Chez les animaux, le fructose activerait une réaction de survie qui les préparerait à une potentielle famine : la prise de nourriture et d’eau est encouragée en stimulant la faim et l’éveil (probablement par l’intermédiaire de l’orexine), en bloquant la satiété (via une résistance à la leptine) et en stimulant la recherche de nourriture ; la demande en oxygène est réduite en ralentissant la respiration mitochondriale et en favorisant la glycolyse ; le stockage des graisses et du glycogène dans le foie est encouragé en stimulant leur production et en inhibant l’oxydation des acides gras, la lipolyse et la glycogénolyse ; le métabolisme du glucose dans les muscles est réduit en diminuant l’absorption du glucose (via la résistance à l’insuline) et en inhibant la sécrétion d’insuline par le pancréas. Ainsi, alors que le glucose est le carburant principal des besoins énergétiques immédiats, le fructose permettrait de répondre aux besoins énergétiques futurs : il provoque un changement dans le métabolisme cellulaire, de sorte que l’énergie est préférentiellement stockée sous forme de graisse et de glycogène au lieu d’être immédiatement utilisée pour générer de l’ATP.

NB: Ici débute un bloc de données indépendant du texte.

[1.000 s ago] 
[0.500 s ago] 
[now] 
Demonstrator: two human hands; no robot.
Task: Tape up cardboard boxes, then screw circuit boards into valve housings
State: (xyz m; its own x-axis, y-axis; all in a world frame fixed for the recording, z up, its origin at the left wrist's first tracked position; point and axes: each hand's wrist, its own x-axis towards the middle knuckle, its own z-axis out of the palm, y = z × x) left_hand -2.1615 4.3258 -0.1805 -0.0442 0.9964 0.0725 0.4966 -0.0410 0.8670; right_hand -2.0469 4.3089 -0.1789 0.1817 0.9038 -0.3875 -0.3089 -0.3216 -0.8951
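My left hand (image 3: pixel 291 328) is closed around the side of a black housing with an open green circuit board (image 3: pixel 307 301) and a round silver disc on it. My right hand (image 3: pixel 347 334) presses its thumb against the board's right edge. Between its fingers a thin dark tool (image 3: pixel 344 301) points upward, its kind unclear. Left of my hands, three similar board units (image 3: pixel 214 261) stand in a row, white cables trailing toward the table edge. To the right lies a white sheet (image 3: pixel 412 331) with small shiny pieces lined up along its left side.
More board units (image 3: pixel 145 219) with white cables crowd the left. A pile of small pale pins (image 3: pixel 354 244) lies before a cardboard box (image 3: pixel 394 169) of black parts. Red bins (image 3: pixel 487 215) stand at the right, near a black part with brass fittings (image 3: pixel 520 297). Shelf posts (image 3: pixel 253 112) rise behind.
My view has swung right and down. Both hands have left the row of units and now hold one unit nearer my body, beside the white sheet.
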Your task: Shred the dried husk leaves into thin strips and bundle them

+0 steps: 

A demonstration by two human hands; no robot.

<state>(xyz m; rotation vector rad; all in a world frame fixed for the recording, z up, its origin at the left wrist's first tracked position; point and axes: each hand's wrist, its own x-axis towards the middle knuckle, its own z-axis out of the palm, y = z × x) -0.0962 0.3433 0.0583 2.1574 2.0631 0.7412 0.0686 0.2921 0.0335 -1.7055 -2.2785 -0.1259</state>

Du mécanisme de survie à la pathologie

Au niveau cérébral, le fructose, à l’inverse du glucose, réduit le flux sanguin dans certaines zones du cortex impliquées dans la maîtrise de soi et l’augmente dans la zone du cortex visuel associée à la récompense alimentaire. De quoi stimuler la quête de nourriture.

Selon les auteurs, cette réduction, dépendante du fructose, de l’activité de certaines régions du cerveau était réversible et bénéfique chez les premiers hommes, confrontés de temps à autre à des disettes. En revanche, l’activation récurrente de cette voie liée à la surabondance du fructose dans nos sociétés modernes induirait une diminution chronique et persistante du métabolisme cérébral, conduisant à une atrophie progressive du cerveau et à une perte de neurones. Soit toutes les caractéristiques de la maladie d’Alzheimer.

Quelles preuves concrètes en faveur d’une implication du fructose ?

Les chercheurs avancent plusieurs éléments de preuves pour étayer leur thèse. Selon eux, le métabolisme intracérébral du fructose semble contribuer à la maladie d’Alzheimer : le cerveau peut produire et métaboliser le fructose ; les effets intracérébraux du métabolisme du fructose correspondent à certains facteurs de risque d’Alzheimer, alimentaires (sucre, glycémie élevée, sel) ou métaboliques (diabète, obésité et syndrome métabolique) ; les cerveaux des patients malades contiennent des teneurs élevées en fructose. De plus, le métabolisme du fructose pourrait contribuer à l’hypométabolisme cérébral du glucose et au dysfonctionnement mitochondrial observés dans la maladie d’Alzheimer.

Si des études supplémentaires restent nécessaires pour comprendre le rôle du métabolisme du fructose dans la maladie d’Alzheimer, les auteurs suggèrent des études visant à réduire l’exposition au fructose ou à bloquer son métabolisme. Objectif : déterminer s’il existe un bénéfice nutritionnel potentiel dans la prévention, la gestion ou le traitement de la maladie d’Alzheimer.

Source : Johnson RJ, Tolan DR, Bredesen D, Nagel M, Sánchez-Lozada LG, Fini M, Burtis S, Lanaspa MA, Perlmutter D. Could Alzheimer’s disease be a maladaptation of an evolutionary survival pathway mediated by intracerebral fructose and uric acid metabolism? Am J Clin Nutr. 2023 Mar;117(3):455-466. doi: 10.1016/j.ajcnut.2023.01.002.